Most in the IT world have heard about the EU’s GDPR (General Data Protection Regulation) and know that it comes into effect this year, but many U.S. companies have yet to make the necessary changes to be compliant. A study by TrustArc says 61% of U.S. companies surveyed had not yet begun implementation of GDPR compliance at the end of last year. The majority of those who are unprepared are smaller companies. What you may not know is that if your company has a website, the GDPR will likely affect you. Here’s a quick overview to get your company going in the right direction.
Who Must Comply with GDPR?
Anyone who collects and stores personal data on EU citizens must technically comply with GDPR. This means if your company has a website that collects user data, you will most likely have to comply with this regulation. The GDPR’s definition of personal data includes names, location data and online identifiers. For more GDPR definitions, click here.
How to Comply with the GDPR
We attended the Data Center World Conference last week in San Antonio, and Kenneth Sanford from Dataiku simplified most of the key points of the regulation as best as one can simplify it:
1. If the user requests it, you must show them their data.
If a user requests to know what data your organization has collected on them, you must provide them with the data you have.
2. Inform the user of how you will use it.
You must inform users of how you will use their data and obtain their consent. If at a later date a user wants to know how their data has been processed, you must provide this information.
3. If the user requests it, you must delete them.
If a user requests that you delete their information, you must comply. In GDPR this is referred to as erasure and respects the user’s right to be forgotten.

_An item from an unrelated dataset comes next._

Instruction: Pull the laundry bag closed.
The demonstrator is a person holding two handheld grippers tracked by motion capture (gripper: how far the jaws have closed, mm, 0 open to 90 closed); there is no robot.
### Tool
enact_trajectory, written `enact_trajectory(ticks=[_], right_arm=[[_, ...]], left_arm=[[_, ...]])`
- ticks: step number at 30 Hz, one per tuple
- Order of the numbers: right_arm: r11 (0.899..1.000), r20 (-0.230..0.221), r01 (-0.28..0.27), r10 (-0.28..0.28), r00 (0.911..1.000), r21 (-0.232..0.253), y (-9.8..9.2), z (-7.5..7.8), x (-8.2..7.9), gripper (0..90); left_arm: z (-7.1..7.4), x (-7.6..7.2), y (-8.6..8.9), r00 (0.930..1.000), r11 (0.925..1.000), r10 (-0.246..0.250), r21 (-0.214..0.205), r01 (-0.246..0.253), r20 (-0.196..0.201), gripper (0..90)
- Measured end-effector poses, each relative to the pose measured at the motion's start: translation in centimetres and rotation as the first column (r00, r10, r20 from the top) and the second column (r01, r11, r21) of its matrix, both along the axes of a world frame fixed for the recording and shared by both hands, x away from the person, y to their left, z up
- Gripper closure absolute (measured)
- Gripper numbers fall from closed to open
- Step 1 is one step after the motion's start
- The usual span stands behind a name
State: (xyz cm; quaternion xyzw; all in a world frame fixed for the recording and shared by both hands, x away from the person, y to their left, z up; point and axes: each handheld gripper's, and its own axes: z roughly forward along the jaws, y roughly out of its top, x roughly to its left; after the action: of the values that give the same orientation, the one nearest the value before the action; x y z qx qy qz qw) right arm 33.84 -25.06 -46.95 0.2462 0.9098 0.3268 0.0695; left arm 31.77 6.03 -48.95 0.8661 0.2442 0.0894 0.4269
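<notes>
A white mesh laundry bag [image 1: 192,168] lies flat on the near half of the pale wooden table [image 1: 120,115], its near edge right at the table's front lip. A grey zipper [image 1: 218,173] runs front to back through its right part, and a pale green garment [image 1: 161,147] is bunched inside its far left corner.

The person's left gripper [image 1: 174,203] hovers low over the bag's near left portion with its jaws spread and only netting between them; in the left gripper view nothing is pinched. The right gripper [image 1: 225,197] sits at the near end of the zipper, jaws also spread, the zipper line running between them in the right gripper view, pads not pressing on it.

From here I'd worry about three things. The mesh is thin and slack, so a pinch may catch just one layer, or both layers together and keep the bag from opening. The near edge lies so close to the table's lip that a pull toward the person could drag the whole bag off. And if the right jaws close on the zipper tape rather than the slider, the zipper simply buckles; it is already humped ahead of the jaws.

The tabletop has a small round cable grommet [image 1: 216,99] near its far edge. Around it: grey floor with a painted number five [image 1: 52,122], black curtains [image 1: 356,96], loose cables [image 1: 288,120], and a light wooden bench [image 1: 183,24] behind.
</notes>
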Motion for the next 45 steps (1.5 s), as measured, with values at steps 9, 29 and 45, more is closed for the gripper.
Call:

4. Have someone who manages this process.
To ensure that these requirements are met, your organization should appoint a Chief Data Officer. Sanford recommends appointing someone who has a background in statistics or analytics, as these professionals are aware of the advantages and opportunities that come from data processing as well as the risks. However, this person should also have expert knowledge in data protection law.
5. Report data breaches promptly.
GDPR requires that data breaches be reported to a supervisory authority within 72 hours of the breach. In the U.S., this authority would be the FTC.
Documentation Is Key
In order to provide users with information about how their data is being used, should they request it, it is essential for employees to document exactly what data they are collecting and processing and for what purpose. This can become complicated, as you can imagine. Employees who manage data will need time to become accustomed to a documentation process and practice transparency in data processing. Companies must be able to provide specific and legitimate reasons for storing and processing data on EU citizens. Data organization and centralization will become essential to make this process as efficient as possible. Those responsible for data protection should know where personally identifiable information is stored at all times.
What Is the Penalty for Non-Compliance?
The maximum fine for not complying with the GDPR is 4% of global revenue or €20 million, whichever is larger.
Additional Information
The GDPR goes into effect on May 25 of this year. This blog post is just a simplified overview of what the GDPR entails. For more detailed information, Intersoft Consulting provides an accessible version of the complete GDPR broken down by definitions, user rights, important articles and chapters.
Disclaimer: This blog post does not constitute legal advice and only provides highlights of the GDPR.